The students begin to conduct research in their labs for a ½ course unit credit per semester, spending about six hours per week. They are guided closely by the faculty mentor and more experienced students, gradually gaining more independence throughout the year, as they begin to develop their own research directions in collaboration with their mentors. An end-of-year research report is required. Research courses from this year forward are letter graded.

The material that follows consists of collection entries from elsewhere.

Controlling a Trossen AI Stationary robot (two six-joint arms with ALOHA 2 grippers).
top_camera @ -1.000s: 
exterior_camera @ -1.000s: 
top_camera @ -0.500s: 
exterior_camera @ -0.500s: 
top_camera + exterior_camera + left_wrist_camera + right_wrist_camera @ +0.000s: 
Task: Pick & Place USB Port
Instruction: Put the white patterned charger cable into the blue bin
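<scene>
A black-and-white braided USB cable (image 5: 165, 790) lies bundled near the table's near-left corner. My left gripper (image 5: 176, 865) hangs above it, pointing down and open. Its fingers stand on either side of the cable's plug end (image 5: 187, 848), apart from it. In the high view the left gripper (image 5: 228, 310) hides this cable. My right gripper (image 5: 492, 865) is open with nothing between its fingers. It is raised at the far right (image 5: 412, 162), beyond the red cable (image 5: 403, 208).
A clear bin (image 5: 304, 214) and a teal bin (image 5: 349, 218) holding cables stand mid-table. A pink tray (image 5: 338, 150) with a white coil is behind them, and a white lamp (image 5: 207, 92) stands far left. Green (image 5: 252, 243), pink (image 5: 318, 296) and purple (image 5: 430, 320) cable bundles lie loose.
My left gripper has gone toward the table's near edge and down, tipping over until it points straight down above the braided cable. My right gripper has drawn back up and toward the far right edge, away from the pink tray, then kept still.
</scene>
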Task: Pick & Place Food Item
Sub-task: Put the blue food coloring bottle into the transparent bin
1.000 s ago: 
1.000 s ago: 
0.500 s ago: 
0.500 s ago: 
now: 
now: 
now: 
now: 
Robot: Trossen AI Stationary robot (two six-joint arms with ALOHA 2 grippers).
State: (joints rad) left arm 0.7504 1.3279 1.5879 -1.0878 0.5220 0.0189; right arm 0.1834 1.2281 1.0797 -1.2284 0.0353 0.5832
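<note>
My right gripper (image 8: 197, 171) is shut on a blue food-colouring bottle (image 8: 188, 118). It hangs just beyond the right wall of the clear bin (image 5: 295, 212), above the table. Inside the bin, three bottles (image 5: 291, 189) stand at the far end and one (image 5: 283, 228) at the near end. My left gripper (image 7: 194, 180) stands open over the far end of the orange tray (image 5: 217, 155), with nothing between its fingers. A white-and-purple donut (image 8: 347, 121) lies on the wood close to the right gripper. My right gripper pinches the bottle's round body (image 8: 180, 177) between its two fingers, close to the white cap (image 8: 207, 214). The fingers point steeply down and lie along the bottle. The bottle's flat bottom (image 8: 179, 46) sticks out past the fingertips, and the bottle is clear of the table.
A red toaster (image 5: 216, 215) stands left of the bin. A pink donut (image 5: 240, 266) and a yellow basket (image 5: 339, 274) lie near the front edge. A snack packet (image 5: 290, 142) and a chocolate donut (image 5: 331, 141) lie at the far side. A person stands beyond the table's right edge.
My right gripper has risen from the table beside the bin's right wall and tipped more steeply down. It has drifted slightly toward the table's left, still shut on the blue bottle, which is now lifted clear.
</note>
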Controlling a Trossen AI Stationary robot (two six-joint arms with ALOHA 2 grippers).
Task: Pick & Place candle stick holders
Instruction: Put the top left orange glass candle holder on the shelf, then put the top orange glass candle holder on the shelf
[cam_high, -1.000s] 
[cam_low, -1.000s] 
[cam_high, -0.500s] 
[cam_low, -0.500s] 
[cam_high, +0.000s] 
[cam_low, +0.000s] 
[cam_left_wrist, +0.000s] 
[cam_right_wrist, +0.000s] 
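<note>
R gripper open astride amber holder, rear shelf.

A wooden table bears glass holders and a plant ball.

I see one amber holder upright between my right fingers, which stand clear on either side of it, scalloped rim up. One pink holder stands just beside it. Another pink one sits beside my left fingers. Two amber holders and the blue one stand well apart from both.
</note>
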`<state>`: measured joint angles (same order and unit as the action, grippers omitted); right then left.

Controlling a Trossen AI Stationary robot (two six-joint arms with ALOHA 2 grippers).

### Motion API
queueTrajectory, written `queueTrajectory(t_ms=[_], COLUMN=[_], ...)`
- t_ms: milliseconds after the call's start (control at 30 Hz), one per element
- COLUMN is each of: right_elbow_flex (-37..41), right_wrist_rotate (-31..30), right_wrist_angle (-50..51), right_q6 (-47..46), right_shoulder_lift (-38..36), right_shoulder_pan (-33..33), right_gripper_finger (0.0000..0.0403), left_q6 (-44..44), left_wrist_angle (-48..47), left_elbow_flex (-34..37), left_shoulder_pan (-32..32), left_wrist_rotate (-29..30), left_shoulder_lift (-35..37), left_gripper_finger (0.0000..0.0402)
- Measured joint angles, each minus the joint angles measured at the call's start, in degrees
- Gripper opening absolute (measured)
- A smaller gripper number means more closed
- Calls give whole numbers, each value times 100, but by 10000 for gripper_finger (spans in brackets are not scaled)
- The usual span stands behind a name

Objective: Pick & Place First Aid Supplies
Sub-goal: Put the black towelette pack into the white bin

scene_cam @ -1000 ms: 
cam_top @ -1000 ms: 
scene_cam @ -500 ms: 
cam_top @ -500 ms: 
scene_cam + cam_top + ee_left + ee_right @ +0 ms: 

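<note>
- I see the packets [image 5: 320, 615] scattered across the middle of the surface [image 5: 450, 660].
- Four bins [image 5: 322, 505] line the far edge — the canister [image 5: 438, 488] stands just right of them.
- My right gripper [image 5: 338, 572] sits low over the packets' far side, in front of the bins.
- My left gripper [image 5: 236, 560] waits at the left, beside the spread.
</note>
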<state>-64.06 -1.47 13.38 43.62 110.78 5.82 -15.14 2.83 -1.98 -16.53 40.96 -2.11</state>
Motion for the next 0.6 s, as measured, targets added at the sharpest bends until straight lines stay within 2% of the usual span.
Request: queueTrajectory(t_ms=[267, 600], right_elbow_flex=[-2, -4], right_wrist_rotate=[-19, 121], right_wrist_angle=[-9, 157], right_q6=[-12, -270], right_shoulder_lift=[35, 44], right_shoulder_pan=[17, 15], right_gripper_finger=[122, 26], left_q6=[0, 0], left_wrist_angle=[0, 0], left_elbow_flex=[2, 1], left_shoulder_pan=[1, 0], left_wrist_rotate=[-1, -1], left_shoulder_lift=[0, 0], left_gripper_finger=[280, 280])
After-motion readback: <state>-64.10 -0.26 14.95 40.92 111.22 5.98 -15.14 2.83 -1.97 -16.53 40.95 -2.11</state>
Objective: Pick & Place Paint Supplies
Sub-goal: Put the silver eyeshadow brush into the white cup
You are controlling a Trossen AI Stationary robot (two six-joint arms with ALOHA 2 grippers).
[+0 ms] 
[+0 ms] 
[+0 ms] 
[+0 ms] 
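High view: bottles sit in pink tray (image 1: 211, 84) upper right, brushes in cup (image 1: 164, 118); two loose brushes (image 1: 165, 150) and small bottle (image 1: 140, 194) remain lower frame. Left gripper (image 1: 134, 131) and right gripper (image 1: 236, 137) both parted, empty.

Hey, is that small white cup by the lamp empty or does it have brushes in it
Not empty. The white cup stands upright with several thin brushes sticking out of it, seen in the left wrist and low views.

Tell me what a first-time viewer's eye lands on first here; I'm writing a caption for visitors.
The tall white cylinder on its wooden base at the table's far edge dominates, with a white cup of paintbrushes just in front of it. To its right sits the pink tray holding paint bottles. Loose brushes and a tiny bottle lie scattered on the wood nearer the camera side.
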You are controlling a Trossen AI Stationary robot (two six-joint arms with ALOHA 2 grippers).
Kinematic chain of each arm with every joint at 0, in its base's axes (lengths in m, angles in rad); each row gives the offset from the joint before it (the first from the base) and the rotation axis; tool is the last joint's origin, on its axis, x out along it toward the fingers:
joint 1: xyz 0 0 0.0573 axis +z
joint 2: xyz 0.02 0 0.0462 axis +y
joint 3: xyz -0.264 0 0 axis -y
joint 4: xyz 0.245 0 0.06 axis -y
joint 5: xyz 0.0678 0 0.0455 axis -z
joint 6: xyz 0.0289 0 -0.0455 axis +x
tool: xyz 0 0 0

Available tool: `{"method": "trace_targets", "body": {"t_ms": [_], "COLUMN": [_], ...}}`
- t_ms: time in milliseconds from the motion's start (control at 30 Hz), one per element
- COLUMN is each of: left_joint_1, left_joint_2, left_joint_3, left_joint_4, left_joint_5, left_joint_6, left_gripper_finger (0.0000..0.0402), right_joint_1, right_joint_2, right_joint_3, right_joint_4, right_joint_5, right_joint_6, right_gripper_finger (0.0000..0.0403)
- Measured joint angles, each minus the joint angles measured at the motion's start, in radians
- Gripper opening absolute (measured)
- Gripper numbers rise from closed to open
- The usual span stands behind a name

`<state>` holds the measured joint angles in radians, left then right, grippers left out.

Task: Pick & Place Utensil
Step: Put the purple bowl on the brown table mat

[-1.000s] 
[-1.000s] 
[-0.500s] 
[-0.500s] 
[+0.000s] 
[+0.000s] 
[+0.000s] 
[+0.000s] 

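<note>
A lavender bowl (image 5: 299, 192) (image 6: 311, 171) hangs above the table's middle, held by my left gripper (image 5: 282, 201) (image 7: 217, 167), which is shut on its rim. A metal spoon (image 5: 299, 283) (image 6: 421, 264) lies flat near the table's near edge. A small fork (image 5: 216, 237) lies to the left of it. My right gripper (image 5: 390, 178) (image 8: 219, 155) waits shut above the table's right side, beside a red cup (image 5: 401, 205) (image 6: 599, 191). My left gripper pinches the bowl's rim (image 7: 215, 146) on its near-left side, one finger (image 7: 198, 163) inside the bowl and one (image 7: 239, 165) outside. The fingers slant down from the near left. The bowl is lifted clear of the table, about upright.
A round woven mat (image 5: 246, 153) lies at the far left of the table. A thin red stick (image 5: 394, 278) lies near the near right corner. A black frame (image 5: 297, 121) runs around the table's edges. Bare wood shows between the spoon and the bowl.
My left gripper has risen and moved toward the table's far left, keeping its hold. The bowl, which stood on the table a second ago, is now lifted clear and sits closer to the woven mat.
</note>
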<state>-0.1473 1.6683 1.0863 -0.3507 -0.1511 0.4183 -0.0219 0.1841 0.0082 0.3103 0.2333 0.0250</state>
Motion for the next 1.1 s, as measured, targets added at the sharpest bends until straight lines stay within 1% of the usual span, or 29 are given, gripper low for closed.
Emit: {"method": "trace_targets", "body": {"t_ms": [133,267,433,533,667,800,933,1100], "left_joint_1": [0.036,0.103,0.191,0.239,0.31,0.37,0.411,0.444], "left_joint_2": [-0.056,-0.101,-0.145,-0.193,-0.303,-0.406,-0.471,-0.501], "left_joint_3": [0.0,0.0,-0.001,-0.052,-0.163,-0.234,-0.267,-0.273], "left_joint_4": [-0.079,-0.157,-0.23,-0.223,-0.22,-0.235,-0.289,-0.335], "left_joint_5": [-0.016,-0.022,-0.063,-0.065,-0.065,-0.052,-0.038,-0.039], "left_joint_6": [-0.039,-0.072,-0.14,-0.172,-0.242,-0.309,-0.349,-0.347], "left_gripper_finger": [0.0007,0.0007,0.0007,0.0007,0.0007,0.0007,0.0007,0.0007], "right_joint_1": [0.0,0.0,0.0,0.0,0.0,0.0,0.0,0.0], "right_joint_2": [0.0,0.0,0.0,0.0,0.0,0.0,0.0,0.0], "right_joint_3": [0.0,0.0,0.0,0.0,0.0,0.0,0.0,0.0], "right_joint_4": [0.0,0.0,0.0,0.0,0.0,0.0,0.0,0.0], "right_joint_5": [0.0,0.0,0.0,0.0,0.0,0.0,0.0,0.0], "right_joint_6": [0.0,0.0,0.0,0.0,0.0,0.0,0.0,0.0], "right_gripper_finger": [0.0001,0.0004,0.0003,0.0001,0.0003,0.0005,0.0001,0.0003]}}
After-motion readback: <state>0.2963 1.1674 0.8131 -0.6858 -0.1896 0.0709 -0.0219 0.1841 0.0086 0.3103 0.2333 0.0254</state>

Rising-Sophomore, Rising-Junior, or Rising-Senior Summer

During one of these summers, the Gateway Scholars participate in TCNJ’s fun and rewarding eight-week, residential, paid research program, the Mentored Undergraduate Summer Experience ( They conduct research with their faculty mentors full-time (approx. 8 hr/day), and live on campus with the other MUSE students (typically 60 to 70 students from many disciplines at the College). The students receive a research stipend and on-campus housing. During one other summer we encourage the students to attend a similar, paid program at a research university somewhere in the nation. There are many of these programs, and we guide the students in identifying interesting programs and support them in the application process


Junior Year

The students advance to research for a full course unit credit each semester, spending 12 to 15 hours per week in the lab. They collaborate closely with their faculty mentors on projects for which the students develop significant ownership. They also start to act as peer mentors, helping to train younger students who join their labs. The program also funds expenses (travel, hotel, meals, registration) to attend a regional professional conference with the faculty mentor to present their collaborative research to an audience of scientists, typically in the form of a scientific poster. A research paper at the end of the year is required. During this year we start to guide the Gateway Scholars in their search for interesting graduate programs or jobs, and the program funds a GRE prep course.


Senior Year

The students receive a half to a full course unit credit each semester for research. It is expected that they are wrapping up data collection in the Fall semester and spending the Spring semester writing the final research paper, and potentially co-authoring a paper with the faculty mentor for submission to a scientific journal (depending on results). The program funds expenses (travel, hotel, meals, registration) to attend a national professional conference to present  research. During this year the students are supported in their preparation of applications to graduate programs in biology or to research-based jobs.

 Programmatic Elements

  • Mentoring workshops  geared toward the students’ professional development as future biological scientists (with pizza!)
  • Scientific talks by minority biological scientists from research universities
  • Celebratory research symposium and banquet with the Gateway community and their families.
  • Field trips to area research universities to see the graduate school environment, tour labs, and meet graduate students and faculty.
  • Events at area high schools to inform students about Gateway:Biology and recruit new freshman cohorts of Gateway Scholars.
  • Funding for a GRE prep course.



Application Process

All eligible students will be contacted by the GRCS: Biology program soon after their acceptance to TCNJ. They will be invited to complete an on-line application form and will need to provide the name and contact information for a recommendation from someone with knowledge of the student’s interest in and experience with science. The GRCS: Biology program will then contact the recommender separately. These materials will be reviewed by the GRCS: Biology Committee, consisting of faculty members in the Department of Biology. Some applicants will then be selected for the next step – an interview with the committee, after which an offer to join the program will be made.